Task instructions
Beginning at the line that holds "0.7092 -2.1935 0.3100", repeat every line through the last line of the material, exactly, and drop any pictures.

**** Records shown ****

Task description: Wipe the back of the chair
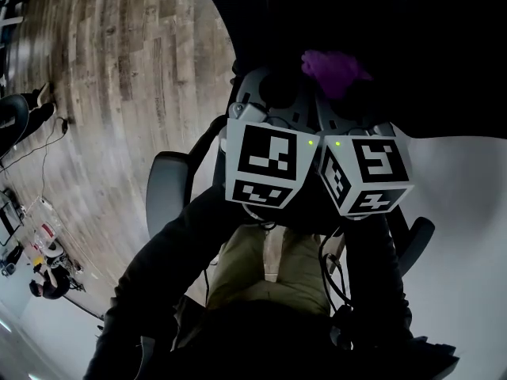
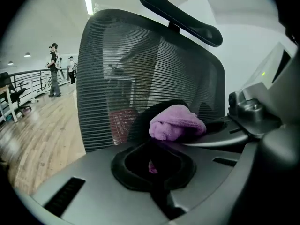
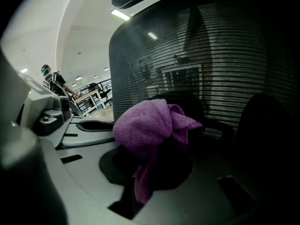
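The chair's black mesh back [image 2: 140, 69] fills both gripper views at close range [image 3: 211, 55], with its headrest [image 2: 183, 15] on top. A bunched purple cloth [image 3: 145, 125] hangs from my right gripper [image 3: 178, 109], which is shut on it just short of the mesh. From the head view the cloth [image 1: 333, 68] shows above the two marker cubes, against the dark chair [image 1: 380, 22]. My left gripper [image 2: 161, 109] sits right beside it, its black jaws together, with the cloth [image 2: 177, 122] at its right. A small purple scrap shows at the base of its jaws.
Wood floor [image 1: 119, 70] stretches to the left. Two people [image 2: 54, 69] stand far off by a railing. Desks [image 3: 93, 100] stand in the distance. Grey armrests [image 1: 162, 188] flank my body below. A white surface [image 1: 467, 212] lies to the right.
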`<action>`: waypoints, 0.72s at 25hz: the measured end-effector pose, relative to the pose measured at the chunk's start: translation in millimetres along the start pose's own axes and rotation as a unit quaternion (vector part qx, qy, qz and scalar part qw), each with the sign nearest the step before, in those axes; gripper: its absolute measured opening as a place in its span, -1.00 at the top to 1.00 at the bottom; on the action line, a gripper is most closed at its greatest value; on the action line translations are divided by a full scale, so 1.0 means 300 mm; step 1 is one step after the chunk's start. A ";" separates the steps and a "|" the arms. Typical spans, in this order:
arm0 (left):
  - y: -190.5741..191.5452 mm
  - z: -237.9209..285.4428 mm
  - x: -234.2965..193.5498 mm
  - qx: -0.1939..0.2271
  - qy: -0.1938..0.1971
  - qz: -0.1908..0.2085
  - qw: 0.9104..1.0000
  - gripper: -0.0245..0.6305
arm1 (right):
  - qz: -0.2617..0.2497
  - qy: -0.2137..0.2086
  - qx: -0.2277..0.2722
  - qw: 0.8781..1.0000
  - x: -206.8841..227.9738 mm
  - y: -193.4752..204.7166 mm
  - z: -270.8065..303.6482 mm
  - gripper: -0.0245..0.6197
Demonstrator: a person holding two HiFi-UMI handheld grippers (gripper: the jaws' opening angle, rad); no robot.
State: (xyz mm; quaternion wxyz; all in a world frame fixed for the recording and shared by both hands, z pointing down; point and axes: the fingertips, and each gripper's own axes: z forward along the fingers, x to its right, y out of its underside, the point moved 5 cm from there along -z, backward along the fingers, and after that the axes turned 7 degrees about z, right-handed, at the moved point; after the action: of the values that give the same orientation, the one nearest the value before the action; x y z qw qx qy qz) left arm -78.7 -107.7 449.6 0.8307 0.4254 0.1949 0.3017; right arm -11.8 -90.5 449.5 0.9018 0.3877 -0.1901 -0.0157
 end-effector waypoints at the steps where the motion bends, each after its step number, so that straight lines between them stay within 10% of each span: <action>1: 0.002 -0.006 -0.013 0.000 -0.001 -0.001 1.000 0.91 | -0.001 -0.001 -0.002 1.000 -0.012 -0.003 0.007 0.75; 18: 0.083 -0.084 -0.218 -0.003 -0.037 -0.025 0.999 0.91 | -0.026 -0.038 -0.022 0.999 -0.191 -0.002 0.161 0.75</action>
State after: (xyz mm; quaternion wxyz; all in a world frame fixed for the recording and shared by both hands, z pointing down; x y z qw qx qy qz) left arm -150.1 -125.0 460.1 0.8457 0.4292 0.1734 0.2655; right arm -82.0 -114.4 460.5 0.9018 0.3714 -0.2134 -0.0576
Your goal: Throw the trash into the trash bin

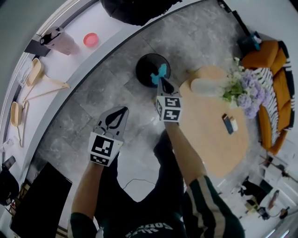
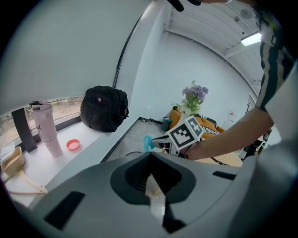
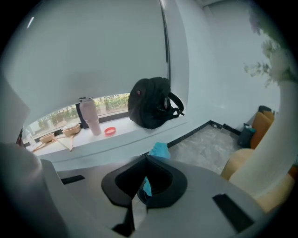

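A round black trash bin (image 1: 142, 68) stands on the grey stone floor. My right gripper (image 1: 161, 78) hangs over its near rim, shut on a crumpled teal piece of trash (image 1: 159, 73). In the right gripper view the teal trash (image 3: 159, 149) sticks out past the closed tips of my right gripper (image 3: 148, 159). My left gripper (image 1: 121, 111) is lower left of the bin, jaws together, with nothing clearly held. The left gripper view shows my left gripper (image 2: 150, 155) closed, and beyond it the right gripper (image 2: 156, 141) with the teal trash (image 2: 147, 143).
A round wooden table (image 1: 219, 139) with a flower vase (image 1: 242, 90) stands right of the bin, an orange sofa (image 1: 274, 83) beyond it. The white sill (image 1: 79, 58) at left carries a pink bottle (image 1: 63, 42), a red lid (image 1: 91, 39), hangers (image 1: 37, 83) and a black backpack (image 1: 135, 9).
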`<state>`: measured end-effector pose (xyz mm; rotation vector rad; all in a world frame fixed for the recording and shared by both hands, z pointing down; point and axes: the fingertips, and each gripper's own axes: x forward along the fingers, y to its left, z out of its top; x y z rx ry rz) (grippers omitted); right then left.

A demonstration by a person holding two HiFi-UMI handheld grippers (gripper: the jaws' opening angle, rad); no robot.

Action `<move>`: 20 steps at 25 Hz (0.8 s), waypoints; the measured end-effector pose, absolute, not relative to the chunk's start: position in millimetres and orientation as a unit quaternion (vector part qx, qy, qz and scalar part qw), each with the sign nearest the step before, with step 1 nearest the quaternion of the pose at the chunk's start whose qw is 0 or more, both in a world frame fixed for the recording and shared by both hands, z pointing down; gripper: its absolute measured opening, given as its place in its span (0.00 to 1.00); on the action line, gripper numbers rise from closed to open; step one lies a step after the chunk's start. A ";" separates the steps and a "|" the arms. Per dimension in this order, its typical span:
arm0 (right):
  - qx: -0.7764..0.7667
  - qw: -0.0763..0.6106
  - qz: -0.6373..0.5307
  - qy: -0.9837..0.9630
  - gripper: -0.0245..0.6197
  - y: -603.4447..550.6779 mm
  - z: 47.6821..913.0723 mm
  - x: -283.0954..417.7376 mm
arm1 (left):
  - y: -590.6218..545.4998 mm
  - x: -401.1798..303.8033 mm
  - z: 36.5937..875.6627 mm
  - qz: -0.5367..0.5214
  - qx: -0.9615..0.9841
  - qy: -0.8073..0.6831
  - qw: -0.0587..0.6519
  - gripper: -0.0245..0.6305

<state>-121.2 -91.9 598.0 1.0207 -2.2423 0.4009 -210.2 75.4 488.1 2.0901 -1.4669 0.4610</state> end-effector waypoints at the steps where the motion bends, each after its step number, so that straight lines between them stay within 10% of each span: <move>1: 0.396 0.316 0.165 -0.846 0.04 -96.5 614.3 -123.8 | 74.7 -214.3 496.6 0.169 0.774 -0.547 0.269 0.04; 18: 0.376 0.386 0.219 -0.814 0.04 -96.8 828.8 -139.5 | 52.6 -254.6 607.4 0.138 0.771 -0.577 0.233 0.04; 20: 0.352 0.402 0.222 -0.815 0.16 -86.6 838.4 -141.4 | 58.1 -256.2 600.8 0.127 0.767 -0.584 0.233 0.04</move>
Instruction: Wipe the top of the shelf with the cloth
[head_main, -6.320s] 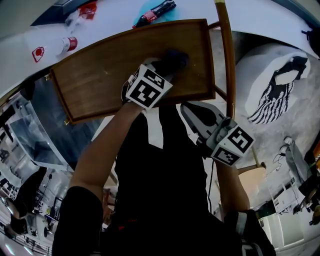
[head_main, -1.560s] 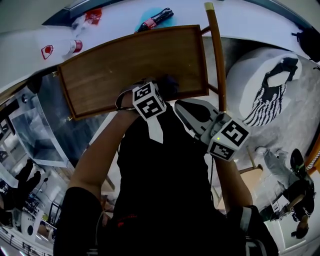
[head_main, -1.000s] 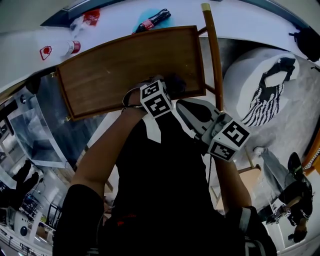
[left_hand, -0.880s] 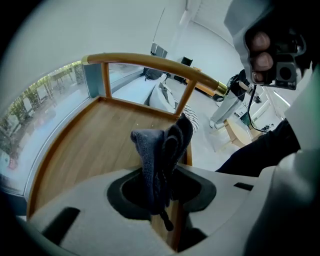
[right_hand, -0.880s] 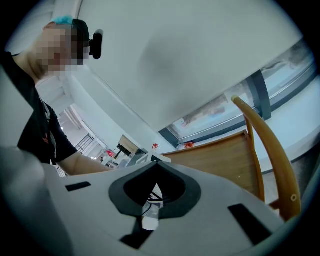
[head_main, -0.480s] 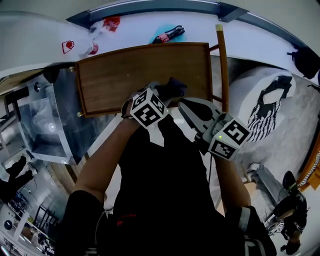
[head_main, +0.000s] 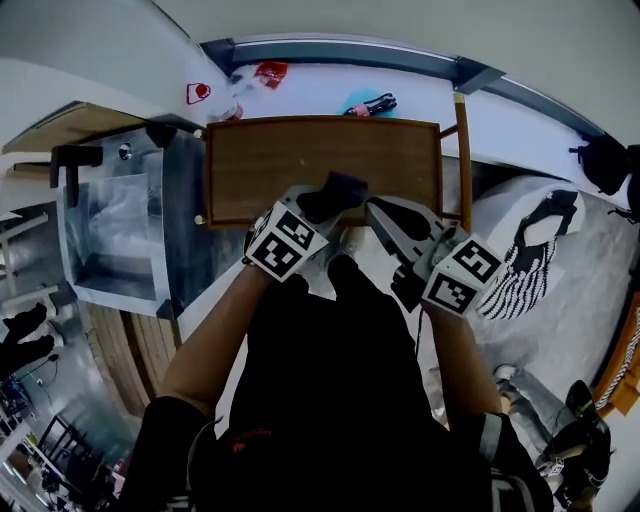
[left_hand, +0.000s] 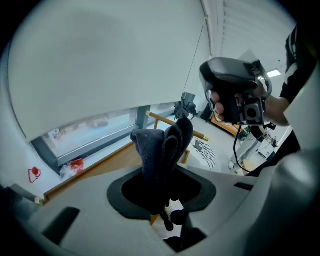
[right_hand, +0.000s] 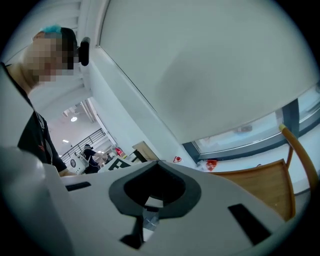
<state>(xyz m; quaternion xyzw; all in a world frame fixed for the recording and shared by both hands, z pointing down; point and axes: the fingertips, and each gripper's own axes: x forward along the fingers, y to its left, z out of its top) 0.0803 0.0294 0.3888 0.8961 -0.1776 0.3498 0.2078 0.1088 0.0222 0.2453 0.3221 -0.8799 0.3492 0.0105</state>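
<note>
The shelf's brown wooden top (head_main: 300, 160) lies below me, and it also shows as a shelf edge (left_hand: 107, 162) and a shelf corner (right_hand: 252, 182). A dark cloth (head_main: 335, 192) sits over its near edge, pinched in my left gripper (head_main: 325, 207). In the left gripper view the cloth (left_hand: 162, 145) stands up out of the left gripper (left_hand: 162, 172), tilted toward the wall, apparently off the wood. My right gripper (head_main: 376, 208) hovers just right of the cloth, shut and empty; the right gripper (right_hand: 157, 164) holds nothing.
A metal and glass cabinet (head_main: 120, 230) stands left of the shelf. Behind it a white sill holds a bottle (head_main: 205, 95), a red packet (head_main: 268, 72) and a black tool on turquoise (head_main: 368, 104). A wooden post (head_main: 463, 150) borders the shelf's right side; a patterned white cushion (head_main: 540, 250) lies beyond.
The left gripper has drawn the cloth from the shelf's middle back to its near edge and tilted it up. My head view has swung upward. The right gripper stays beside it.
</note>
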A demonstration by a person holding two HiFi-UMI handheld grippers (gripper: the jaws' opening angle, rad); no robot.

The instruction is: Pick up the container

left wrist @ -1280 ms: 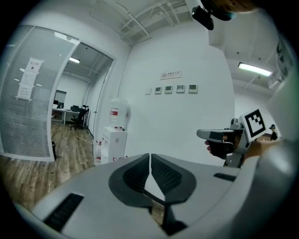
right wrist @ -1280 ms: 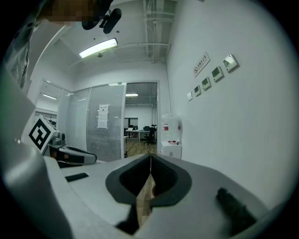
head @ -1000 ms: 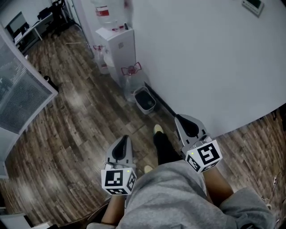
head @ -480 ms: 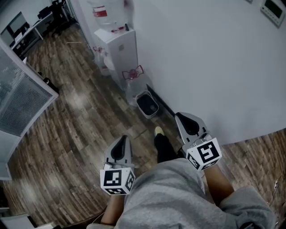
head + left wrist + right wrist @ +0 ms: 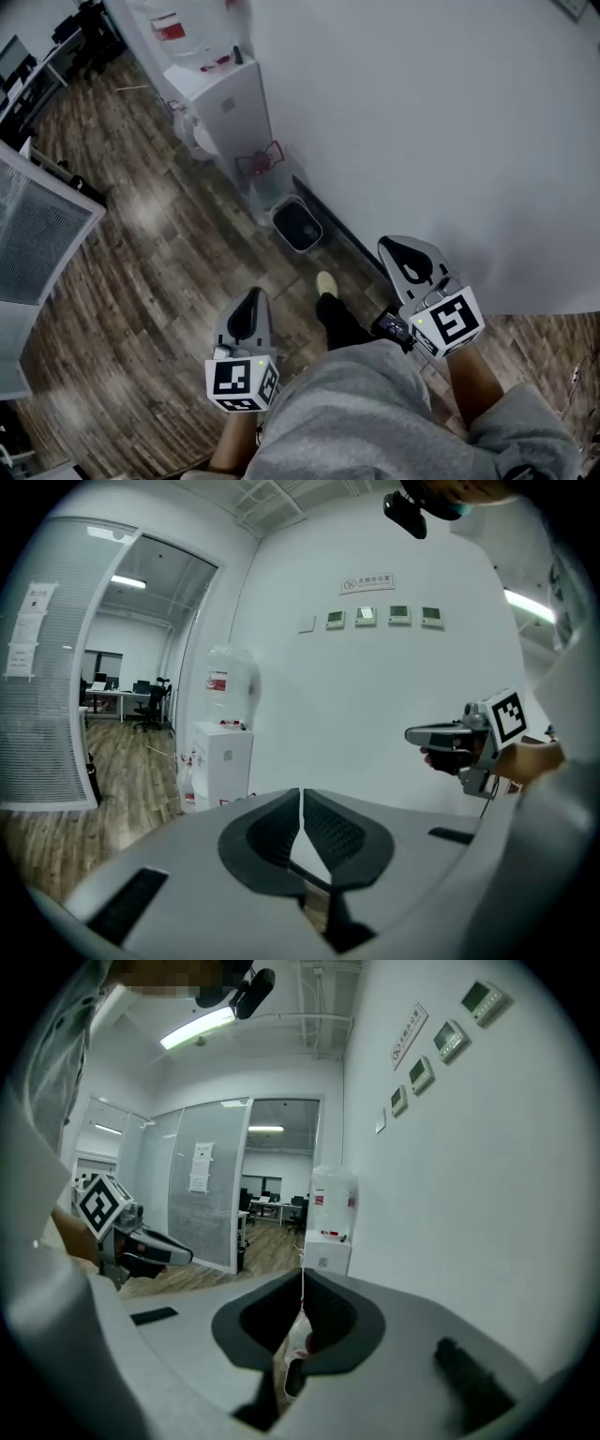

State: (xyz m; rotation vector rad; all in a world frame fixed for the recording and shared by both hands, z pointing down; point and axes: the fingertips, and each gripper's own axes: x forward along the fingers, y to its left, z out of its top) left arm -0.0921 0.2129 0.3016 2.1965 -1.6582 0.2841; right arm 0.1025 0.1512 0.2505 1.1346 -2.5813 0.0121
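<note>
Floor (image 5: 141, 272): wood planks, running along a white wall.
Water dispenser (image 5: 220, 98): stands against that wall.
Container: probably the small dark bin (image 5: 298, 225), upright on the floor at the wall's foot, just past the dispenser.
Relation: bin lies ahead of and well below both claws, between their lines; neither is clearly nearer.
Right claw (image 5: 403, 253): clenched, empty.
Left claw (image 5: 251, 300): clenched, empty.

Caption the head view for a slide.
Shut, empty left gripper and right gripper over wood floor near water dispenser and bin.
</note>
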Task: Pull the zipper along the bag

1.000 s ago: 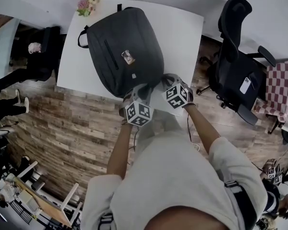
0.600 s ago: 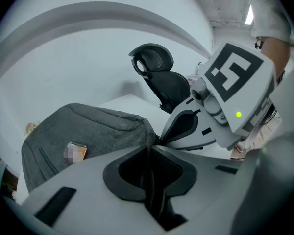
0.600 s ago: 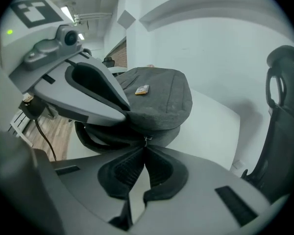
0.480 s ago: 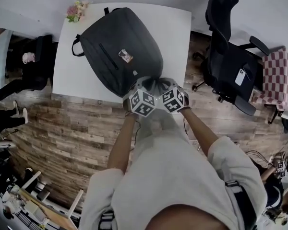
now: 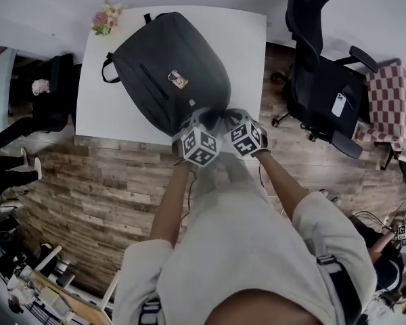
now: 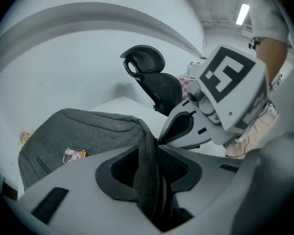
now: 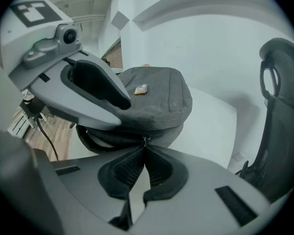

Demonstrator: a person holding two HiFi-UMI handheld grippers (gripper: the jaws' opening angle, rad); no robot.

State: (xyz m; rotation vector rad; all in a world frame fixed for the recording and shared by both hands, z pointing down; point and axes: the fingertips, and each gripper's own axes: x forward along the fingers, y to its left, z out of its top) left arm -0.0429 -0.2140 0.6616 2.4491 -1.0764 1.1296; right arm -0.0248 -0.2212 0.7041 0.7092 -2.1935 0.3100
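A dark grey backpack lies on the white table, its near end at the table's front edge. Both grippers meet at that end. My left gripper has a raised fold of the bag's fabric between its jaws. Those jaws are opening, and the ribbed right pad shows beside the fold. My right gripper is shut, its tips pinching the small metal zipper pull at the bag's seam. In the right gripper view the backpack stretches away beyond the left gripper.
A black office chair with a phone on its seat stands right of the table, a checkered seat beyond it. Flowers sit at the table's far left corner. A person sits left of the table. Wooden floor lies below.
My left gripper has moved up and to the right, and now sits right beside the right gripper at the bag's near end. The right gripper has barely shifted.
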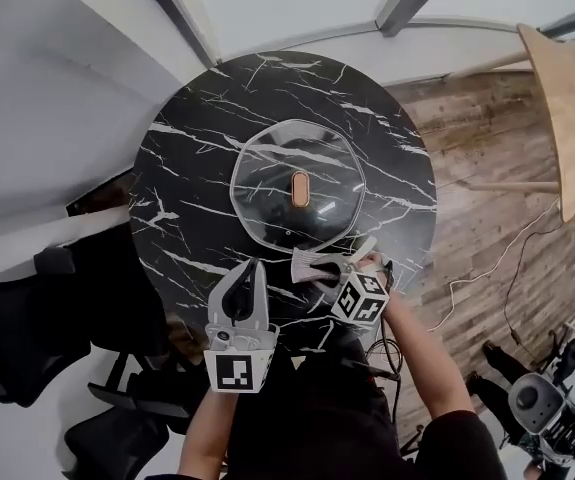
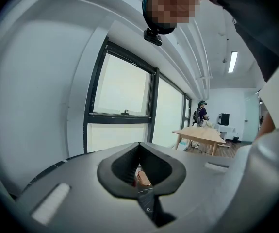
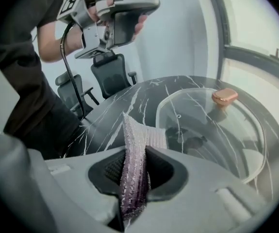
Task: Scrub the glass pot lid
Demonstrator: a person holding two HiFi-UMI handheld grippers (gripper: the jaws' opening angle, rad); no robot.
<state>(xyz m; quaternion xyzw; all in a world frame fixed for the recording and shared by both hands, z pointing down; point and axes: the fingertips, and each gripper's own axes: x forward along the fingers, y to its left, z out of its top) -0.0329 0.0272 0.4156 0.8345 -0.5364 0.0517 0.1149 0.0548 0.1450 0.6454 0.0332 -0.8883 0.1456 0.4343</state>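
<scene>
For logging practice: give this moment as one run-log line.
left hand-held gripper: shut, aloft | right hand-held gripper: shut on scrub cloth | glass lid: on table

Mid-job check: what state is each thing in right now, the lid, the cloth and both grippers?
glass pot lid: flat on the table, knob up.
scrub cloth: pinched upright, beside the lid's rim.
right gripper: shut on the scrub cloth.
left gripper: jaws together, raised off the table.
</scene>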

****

Solved exercise
State: (xyz m; rotation vector rad; all in a world frame fixed for the recording and shared by both hands, z pointing down; point and axes: the fingertips, and each gripper's own axes: x forward along the fingers, y to its left, z out of its top) left arm -0.0429 -0.2140 0.6616 2.4491 -1.0764 1.1296; right arm -0.0248 -0.2212 0.7041 0.7092 -2.1935 0.3100
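A dark grey backpack lies on the white table, its near end at the table's front edge. Both grippers meet at that end. My left gripper has a raised fold of the bag's fabric between its jaws. Those jaws are opening, and the ribbed right pad shows beside the fold. My right gripper is shut, its tips pinching the small metal zipper pull at the bag's seam. In the right gripper view the backpack stretches away beyond the left gripper.
A black office chair with a phone on its seat stands right of the table, a checkered seat beyond it. Flowers sit at the table's far left corner. A person sits left of the table. Wooden floor lies below.
My left gripper has moved up and to the right, and now sits right beside the right gripper at the bag's near end. The right gripper has barely shifted.
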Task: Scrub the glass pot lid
Demonstrator: a person holding two HiFi-UMI handheld grippers (gripper: the jaws' opening angle, rad); no robot.
<state>(xyz m; quaternion xyzw; all in a world frame fixed for the recording and shared by both hands, z pointing down; point and axes: the fingertips, and each gripper's own axes: x forward along the fingers, y to its left, z out of its top) -0.0329 0.0272 0.4156 0.8345 -0.5364 0.0517 0.1149 0.0548 0.1450 0.6454 0.0332 -0.8883 0.1456 0.4343</state>
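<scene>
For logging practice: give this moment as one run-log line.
left hand-held gripper: shut, aloft | right hand-held gripper: shut on scrub cloth | glass lid: on table

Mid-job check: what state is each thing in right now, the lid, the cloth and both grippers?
glass pot lid: flat on the table, knob up.
scrub cloth: pinched upright, beside the lid's rim.
right gripper: shut on the scrub cloth.
left gripper: jaws together, raised off the table.
</scene>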

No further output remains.